The NAUI Public Safety Diver course standards first
appeared in the 2016 edition of the NAUI Standards and
Policies Manual. The first official NAUI PSD course was
taught by Course Director Sgt. Neail Holland (NAUI
48764) from the Oxnard Police Department in Ventura
County, California, in the first quarter of 2016. The second
course was run by Course Director Josh Roten in May of
2016 with Ken Kramer’s (NAUI 17163) team in Corona
Del Mar, California. The NAUI PSD course is being taught
in nearly every market in which NAUI is engaged. From
the coasts and heartland of the U.S. to partners from
around the globe, the NAUI PSD program grows in scope
each year.
The NAUI PSD course maintains the rigorous standards
that are the hallmark of NAUI training.
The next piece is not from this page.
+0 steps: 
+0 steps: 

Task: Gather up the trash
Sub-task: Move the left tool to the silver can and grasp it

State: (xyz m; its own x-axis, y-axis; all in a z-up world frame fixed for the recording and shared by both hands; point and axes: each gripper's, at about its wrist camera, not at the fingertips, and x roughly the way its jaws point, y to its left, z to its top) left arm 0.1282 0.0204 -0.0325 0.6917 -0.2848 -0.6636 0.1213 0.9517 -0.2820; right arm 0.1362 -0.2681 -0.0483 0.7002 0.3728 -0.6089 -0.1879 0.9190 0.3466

NAUI PSD
standards provide the most up-to-date and comprehensive
set of entry-level PSD standards in the market, allowing
PSD teams the flexibility to include additional content to
meet local needs. Anyone seeking additional information
or with questions concerning NAUI Public Safety Diver
training is encouraged to contact the NAUI Training
Department ([email protected] or 1-813-628-6284).
The second course was run by Course Director Josh Roten in May of 2016 with Ken Kramer’s team in Corona Del Mar,
California.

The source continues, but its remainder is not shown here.